38The respondent contends that its IE constitutes a rebuttal of the applicant’s claim that the disputed treatment plans are reasonable and necessary.
39I find that the applicant has failed to meet the onus on her to establish that the disputed physiotherapy treatment plans are reasonable and necessary because:
i. The applicant’s removal from the MIG by operation of s.38(11)(1) of the Schedule does not render the conclusion or description of “minor injuries” with respect to her physical injuries clinically invalid. It does not trigger an obligation on the respondent to reassess the applicant medically. It does not entitle her to benefits for treatments that she has not shown to be reasonable and necessary.
ii. The IE by Dr. Safir provides medical reasons for denial on a “not reasonable and necessary basis”, reasons which apply to non-MIG treatment plans and that are persuasive to me in the absence of stronger contradictory evidence. I agree with the respondent that the disputed treatment plans were not denied solely of the basis of the MIG.
iii. I concur with other adjudicators that treatment plans by themselves do not prove that proposed treatments are reasonable and necessary. There should be corroborating contemporaneous and objective medical evidence to substantiate the necessity and reasonableness of the proposed treatment.5 Compelling evidence from the applicant herself about the effectiveness of treatment in relieving pain or improving function would also be persuasive. The applicant does not provide that corroborating evidence.
iv. The applicant refers to ongoing complaints recorded by her family physician, Dr. Baath in CNRs but does not point to any entries clearly supporting the specific types of physiotherapy sought. My review of Dr.
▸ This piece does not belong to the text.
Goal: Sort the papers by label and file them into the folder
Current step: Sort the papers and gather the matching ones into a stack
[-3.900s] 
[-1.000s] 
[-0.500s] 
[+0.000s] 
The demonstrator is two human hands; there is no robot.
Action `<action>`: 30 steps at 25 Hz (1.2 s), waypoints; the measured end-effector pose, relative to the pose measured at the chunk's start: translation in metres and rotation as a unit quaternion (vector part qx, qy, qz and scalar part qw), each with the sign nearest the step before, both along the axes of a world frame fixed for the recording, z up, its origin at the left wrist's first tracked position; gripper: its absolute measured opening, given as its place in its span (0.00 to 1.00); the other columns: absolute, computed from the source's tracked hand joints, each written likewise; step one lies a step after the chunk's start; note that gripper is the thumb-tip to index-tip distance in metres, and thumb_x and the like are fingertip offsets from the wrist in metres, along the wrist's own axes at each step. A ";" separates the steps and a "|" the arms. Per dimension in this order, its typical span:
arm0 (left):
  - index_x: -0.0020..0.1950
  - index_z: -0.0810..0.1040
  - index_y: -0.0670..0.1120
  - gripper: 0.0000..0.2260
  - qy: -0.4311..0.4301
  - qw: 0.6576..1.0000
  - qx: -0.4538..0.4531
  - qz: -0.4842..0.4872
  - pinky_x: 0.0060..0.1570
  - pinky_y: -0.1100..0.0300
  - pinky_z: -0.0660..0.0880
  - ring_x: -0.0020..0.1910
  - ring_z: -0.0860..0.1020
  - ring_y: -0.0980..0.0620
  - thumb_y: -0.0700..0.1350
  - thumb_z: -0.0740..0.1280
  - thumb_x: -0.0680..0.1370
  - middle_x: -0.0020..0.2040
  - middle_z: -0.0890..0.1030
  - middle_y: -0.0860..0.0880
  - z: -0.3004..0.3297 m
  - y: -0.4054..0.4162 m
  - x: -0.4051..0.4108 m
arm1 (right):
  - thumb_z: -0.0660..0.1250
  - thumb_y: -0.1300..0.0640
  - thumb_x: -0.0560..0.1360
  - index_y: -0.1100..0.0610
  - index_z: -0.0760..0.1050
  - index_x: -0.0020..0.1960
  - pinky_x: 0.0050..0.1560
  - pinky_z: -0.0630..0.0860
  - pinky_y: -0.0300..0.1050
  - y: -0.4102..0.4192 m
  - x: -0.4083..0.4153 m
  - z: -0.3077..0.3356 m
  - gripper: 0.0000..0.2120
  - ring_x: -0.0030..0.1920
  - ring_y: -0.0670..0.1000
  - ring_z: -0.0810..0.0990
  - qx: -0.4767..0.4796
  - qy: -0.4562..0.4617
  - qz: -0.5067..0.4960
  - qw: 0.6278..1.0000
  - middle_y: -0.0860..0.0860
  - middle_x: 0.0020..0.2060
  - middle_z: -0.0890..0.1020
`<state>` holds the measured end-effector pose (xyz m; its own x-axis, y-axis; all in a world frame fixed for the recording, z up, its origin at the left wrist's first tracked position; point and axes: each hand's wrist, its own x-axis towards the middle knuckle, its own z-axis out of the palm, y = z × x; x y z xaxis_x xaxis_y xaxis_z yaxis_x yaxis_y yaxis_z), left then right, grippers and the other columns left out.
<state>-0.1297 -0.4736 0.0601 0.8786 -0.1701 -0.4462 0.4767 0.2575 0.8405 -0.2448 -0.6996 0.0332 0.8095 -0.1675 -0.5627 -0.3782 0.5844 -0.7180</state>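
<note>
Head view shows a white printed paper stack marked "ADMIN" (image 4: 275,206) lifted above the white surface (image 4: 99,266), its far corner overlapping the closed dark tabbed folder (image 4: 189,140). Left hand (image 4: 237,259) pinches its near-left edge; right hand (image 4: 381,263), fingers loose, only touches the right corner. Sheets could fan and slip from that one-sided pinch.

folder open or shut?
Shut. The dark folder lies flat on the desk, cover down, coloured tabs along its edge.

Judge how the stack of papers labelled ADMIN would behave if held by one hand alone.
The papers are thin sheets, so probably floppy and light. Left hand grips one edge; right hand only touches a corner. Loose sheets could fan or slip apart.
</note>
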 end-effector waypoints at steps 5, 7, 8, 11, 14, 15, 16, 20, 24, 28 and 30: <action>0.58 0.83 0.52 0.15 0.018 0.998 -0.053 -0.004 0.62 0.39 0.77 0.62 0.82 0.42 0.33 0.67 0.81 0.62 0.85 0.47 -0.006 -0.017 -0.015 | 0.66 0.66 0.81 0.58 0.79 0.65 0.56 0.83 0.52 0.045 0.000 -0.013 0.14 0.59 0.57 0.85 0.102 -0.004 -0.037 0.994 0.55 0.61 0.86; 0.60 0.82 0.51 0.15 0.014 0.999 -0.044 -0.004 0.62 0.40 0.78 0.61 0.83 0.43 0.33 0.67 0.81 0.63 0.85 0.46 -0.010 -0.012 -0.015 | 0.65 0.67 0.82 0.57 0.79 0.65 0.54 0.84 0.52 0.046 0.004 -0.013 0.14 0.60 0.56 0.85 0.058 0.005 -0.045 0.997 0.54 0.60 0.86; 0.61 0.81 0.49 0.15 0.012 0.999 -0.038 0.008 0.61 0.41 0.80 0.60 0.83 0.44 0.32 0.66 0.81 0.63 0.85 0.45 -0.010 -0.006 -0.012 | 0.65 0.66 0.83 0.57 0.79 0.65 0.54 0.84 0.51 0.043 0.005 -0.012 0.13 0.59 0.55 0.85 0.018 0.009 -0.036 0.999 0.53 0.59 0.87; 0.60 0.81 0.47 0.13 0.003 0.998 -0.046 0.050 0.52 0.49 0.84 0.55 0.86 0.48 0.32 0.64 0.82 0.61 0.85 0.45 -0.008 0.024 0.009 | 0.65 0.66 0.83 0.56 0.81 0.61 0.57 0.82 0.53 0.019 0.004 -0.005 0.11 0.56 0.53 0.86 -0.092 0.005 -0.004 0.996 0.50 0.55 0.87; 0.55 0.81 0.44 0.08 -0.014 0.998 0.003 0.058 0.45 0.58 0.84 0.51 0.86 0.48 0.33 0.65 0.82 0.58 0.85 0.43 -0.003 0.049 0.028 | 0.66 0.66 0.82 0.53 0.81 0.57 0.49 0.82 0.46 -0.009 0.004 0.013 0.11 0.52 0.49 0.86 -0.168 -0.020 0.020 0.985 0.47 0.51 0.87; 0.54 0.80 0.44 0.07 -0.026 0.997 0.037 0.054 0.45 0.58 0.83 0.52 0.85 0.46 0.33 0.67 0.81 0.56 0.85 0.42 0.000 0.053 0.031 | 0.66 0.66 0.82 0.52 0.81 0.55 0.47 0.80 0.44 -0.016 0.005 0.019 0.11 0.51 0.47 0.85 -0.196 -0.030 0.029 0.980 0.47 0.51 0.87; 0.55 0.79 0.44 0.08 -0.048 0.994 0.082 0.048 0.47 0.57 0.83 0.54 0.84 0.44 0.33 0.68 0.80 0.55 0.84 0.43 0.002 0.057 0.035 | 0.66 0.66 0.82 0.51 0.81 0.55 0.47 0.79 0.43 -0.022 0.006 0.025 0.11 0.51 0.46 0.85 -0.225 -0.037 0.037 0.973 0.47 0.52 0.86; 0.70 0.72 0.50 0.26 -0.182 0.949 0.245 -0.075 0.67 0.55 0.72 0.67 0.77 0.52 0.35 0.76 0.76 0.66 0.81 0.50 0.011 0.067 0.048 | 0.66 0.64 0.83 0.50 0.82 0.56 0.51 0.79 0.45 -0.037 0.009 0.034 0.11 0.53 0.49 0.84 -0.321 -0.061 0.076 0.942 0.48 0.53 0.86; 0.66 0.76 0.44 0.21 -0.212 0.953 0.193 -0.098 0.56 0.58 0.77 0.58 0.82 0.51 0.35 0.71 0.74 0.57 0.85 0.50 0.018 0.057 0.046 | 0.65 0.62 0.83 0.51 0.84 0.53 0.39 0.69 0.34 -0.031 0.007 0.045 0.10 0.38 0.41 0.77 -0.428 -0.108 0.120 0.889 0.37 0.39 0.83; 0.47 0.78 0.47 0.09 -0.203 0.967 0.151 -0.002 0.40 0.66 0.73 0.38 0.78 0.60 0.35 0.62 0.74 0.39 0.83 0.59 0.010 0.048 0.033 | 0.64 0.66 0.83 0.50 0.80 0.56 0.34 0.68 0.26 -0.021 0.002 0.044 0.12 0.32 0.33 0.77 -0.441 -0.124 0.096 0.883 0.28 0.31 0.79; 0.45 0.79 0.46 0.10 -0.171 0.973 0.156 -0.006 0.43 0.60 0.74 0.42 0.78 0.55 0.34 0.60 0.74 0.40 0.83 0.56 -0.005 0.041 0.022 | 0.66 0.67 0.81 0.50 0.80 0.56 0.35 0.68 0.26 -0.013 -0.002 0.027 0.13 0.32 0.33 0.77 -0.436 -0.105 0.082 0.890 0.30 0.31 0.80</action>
Baath’s CNRs revealed only references to “physiotherapy” generally, along with advice on staying as active as possible, walking and swimming, and avoiding heavy lifting. Dr. Baath’s advice does not speak directly to the facility-based active exercise sessions, laser treatments and reassessment proposed in the disputed treatment plans.
40In summary, the applicant’s evidence does not prove that, on balance, the claimed physiotherapy treatment plans are reasonable and necessary.
Award
41Section 10 of Regulation 664 (“the Regulation”) permits the Tribunal to award a lump sum of up to 50% of the amount to which the insured person (i.e. the applicant) was entitled at the time of the award together with interest on all amounts then owing (including unpaid interest) if it finds that that an insurer (i.e. the respondent) has “unreasonably” withheld or delayed payments.
42Having dismissed most the applicant’s claims, I have no basis for determining that the insurer unreasonably withheld or delayed any payments.
43I find that there is no evidence of an unreasonable withholding or delay of payment by the respondent.
Request for Interest
44Section 51 of the Schedule sets out the criteria for assessing and awarding interest on overdue payments.
45In this case, payments are overdue for the cost of the psychological assessment set out in paragraph 3 above as issue 1, and interest on that amount is owed.
CONCLUSIONS
46The respondent is liable to pay for the disputed psychological assessment.
47The applicant has not proven her entitlement to the psychological and physiotherapy treatment plans that she claims. Her appeal of these denials is denied.
48The applicant’s claim for an award is without merit and is dismissed.
49The applicant is entitled to interest on overdue payments for the psychological assessment.
Released: January 31, 2018
Christopher A. Ferguson, Adjudicator
Footnotes
- O.Reg. 34/10
- R.R.O. 1990, Reg. 664
- Scarlett v. Belair, 2015 ONSC 3635
- i.e. post-traumatic stress disorder
- SY and Aviva, 2017 CanLII 63263 (ON LAT), at para 19, cited by the respondent.